For full-year 2025, Nelson reported total revenue increased 0.8% to CAD 1.2 billion and adjusted EBITDA increased to CAD 91.6 million from CAD 90.0 million in 2024. Net capex was CAD 32.7 million in 2025, down from CAD 65.9 million in 2024, and management guided to CAD 50 million for 2026.

Jacob also addressed the company’s online booking fee case, saying the Federal Court of Appeal upheld the Competition Tribunal’s September 2024 decision, including a CAD 39 million administrative monetary penalty. Nelson said Cineplex had already accrued the penalty in Q3 2024, so there was no additional impact to financial statements. Management said it will seek leave to appeal to the Supreme Court of Canada and request a stay.

Looking to 2026, Jacob said the film slate is expected to be “significantly stronger” than 2025 and cited titles including The Super Mario Bros. Movie 2, Toy Story 5, a live-action Moana, Spider-Man: Brand New Day, Dune: Part Three, and Avengers: Doomsday, alongside original films such as Pixar’s Hoppers, Steven Spielberg’s Disclosure Day, and Christopher Nolan’s The Odyssey. Nelson noted industry forecasts calling for domestic box office growth of 8% to 15% versus 2025, which management said would support stronger EBITDA.

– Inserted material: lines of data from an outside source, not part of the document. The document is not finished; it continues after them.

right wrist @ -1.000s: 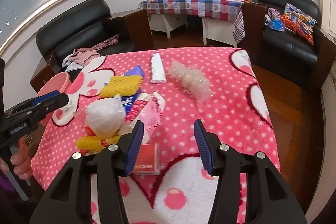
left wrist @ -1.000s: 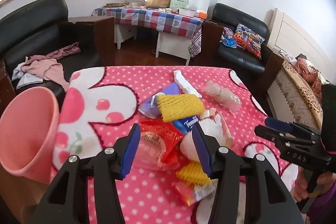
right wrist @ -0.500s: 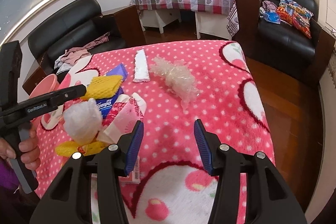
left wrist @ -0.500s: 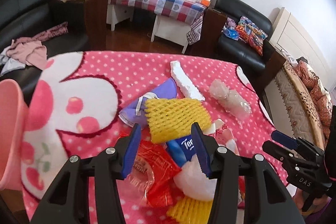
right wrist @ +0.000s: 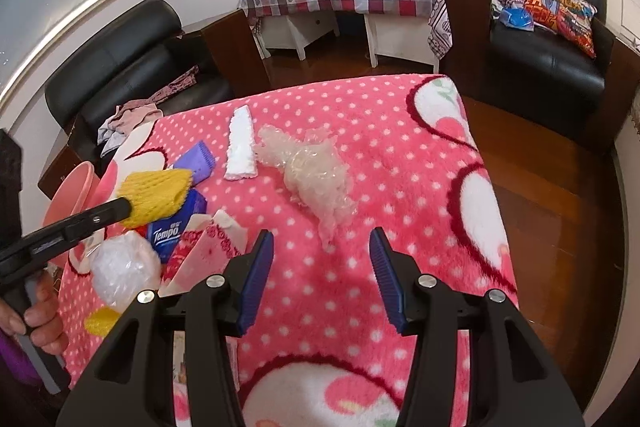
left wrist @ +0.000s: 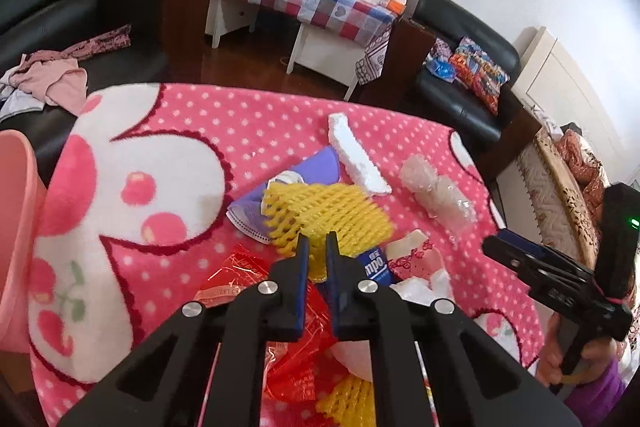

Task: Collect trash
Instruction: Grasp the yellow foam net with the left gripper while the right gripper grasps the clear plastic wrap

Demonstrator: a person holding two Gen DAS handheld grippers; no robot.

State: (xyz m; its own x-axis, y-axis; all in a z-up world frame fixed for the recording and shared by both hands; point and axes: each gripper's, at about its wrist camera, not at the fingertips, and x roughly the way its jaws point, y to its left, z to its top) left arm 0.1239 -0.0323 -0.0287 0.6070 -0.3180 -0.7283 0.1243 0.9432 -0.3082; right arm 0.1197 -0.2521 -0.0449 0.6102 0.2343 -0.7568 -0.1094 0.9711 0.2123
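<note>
Since the earlier frame the left hand-held gripper (left wrist: 316, 249) has moved forward over the heap and its jaws have just been closing: they now pinch the near edge of the yellow foam net (left wrist: 328, 213). Just beyond the net lie a purple wrapper (left wrist: 320, 167) and a white foam strip (left wrist: 356, 159). The right hand-held gripper (right wrist: 322, 251) hangs half open with nothing between its jaws, crumpled clear plastic (right wrist: 316, 175) just ahead on the table (right wrist: 400, 131).

Yellow foam net (left wrist: 332, 213) lies atop the trash pile on the pink blanket (left wrist: 248, 119), pinched at its near edge.
</note>
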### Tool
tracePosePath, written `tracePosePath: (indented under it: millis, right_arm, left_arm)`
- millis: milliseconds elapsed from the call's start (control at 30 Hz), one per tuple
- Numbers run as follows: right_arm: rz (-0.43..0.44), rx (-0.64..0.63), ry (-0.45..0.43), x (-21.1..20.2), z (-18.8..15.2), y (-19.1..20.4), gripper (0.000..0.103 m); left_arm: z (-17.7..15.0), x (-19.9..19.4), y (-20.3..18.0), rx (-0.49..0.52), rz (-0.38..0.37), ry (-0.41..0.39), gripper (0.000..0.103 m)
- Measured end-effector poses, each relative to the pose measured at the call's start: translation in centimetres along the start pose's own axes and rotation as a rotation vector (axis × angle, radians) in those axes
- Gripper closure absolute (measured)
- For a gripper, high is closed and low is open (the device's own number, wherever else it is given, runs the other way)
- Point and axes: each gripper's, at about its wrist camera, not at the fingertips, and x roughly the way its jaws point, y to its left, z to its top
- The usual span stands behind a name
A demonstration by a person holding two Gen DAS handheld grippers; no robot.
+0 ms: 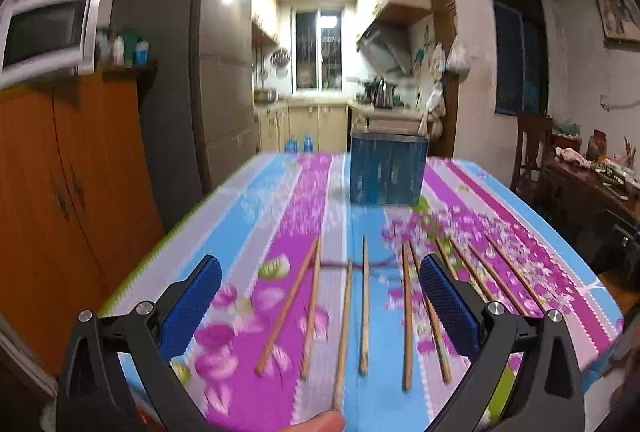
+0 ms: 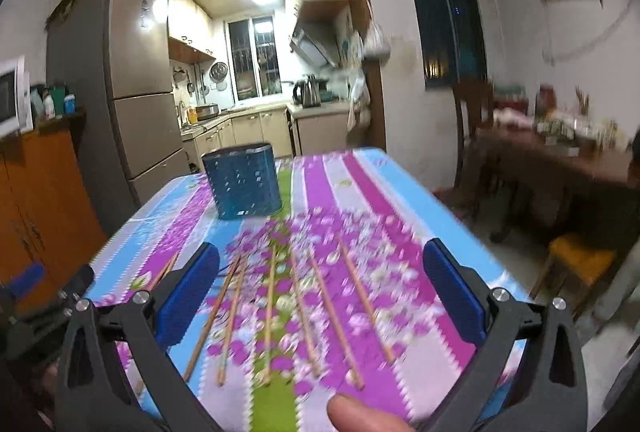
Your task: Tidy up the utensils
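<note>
Several wooden chopsticks [image 1: 364, 306] lie side by side on the flowered tablecloth, pointing away from me; they also show in the right wrist view [image 2: 272, 316]. A blue perforated utensil holder [image 1: 387, 170] stands upright at the far end of the table, and it also shows in the right wrist view [image 2: 244, 181]. My left gripper [image 1: 320, 272] is open and empty above the chopsticks. My right gripper [image 2: 320, 260] is open and empty above the right-hand chopsticks.
The table [image 1: 280, 200] has its right edge near a wooden chair [image 2: 580, 264] and a cluttered side table [image 2: 560, 152]. An orange cabinet [image 1: 60, 192] and a fridge [image 1: 180, 72] stand to the left. The left gripper shows at the left edge of the right wrist view [image 2: 32, 288].
</note>
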Motion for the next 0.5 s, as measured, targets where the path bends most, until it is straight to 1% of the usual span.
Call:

On the theater footprint, Nelson said Cineplex does not expect declines to continue at the same pace, but indicated the company expects to be down two to three theaters in 2026. In location-based entertainment, management said it remains focused on operational discipline and marketing, and confirmed a new Playdium is under construction at Vaughan Mills, expected to open in the first half of 2026, while describing a “prudent pause” on additional commitments as it monitors potential opportunities in the retail landscape.

About Cineplex (TSE:CGX)

Cineplex is a diversified media company that operates chains of movie theaters. The company has four reporting segments: film entertainment and content; media; amusement and leisure; and location-based entertainment. The film entertainment and content segment includes revenue from theater attendance. The media segment includes cinema media and digital place-based media operations. The amusement and leisure reporting segment manages the operation and distribution of gaming and vending equipment. Formerly housed in the amusement and leisure segment, the location-based entertainment business derives revenue from entertainment restaurant chains like The Rec Room and Playdium.